* **Task directions**
Set down exactly the lines in the records below that run from the line with "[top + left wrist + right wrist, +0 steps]" to the line with "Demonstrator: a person", inclusive, and nothing more.

----- Data records -----

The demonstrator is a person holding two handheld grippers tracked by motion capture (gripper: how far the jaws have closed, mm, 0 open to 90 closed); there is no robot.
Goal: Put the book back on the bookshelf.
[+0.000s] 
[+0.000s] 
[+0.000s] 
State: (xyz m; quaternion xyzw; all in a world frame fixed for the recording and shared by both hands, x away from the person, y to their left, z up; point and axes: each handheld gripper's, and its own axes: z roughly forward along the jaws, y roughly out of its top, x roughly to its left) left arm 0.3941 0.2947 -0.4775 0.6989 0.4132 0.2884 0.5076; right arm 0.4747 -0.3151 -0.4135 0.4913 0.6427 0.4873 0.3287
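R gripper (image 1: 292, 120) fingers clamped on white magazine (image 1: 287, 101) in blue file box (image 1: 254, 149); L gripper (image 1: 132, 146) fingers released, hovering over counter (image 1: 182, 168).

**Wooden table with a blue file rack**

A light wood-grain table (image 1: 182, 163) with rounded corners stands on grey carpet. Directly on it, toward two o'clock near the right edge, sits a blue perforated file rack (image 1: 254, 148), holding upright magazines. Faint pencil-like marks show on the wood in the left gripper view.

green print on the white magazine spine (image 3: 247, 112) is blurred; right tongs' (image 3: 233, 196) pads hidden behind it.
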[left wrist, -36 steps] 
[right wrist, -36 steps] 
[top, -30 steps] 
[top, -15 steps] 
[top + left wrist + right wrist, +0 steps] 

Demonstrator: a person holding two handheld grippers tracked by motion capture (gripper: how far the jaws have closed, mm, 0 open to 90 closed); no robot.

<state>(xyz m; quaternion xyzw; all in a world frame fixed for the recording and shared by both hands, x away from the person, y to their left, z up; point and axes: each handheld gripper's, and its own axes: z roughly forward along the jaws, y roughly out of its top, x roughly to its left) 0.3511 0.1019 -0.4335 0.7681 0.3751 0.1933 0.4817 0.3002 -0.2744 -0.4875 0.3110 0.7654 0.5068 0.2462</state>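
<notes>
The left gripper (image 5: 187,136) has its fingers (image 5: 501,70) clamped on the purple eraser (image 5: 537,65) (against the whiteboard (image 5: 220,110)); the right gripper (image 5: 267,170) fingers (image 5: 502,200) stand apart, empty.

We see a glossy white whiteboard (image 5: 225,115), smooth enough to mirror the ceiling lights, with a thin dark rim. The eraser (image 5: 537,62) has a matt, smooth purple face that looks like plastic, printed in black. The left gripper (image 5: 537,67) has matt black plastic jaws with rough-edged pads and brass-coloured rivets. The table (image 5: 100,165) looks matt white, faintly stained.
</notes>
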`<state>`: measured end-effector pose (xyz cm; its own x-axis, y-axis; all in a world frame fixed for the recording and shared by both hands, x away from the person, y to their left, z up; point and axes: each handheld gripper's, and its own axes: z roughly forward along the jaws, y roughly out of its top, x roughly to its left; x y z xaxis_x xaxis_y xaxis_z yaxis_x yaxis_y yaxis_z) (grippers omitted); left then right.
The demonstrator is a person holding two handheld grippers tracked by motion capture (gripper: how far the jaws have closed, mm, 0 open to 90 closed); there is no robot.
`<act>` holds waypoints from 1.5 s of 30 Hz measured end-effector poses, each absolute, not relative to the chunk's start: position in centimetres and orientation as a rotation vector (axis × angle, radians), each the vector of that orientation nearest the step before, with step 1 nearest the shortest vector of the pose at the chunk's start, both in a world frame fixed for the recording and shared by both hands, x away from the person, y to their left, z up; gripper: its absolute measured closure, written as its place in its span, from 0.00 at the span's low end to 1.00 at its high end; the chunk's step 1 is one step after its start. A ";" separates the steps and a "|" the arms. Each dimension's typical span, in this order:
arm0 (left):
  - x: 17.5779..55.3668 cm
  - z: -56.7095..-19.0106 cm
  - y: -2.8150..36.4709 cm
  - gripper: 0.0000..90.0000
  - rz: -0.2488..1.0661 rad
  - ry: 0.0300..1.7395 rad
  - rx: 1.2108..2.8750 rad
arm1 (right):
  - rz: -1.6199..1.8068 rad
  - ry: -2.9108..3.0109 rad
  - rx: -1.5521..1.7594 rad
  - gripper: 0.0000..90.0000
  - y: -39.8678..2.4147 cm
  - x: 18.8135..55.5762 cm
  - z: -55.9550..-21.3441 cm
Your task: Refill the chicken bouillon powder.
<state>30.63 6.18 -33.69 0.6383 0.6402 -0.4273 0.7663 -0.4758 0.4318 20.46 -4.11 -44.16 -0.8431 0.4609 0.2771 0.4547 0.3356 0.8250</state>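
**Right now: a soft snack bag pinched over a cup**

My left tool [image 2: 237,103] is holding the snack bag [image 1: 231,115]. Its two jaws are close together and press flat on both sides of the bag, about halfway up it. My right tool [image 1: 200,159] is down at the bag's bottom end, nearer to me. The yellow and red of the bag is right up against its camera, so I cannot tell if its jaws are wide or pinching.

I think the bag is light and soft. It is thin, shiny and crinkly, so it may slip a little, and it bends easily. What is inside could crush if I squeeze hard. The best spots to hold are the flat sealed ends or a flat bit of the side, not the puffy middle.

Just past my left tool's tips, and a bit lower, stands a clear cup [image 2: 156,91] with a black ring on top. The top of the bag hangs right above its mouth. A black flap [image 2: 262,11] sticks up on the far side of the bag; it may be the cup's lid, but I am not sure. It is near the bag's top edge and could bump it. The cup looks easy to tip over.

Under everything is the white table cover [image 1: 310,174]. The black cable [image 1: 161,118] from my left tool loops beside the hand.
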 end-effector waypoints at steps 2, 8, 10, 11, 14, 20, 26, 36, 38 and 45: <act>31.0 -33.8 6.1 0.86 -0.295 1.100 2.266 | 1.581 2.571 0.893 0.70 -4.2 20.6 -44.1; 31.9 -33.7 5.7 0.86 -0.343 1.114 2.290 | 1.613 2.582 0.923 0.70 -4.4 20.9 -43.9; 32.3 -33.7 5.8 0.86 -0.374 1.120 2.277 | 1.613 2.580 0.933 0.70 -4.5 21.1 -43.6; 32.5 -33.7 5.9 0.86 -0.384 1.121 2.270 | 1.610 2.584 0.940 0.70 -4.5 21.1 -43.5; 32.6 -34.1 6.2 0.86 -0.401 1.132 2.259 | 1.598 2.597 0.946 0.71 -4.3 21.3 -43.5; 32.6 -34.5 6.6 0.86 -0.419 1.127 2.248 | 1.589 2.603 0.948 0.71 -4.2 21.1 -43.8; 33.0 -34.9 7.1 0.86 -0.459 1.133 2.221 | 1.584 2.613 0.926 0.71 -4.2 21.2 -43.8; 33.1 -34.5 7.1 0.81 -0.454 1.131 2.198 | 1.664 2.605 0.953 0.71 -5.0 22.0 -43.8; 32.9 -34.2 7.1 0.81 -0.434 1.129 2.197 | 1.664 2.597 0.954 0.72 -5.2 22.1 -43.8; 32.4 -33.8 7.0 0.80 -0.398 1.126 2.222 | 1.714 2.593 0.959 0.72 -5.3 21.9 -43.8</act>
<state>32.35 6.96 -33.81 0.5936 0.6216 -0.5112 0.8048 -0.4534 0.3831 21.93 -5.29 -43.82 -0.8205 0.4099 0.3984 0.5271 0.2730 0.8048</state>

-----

* **Written solution**
[top + left wrist + right wrist, +0 steps] 

Demonstrator: a person holding two handheld grippers tracked by motion capture (gripper: how far the jaws have closed, mm, 0 open to 90 closed); no robot.

What the answer needed to say has been said.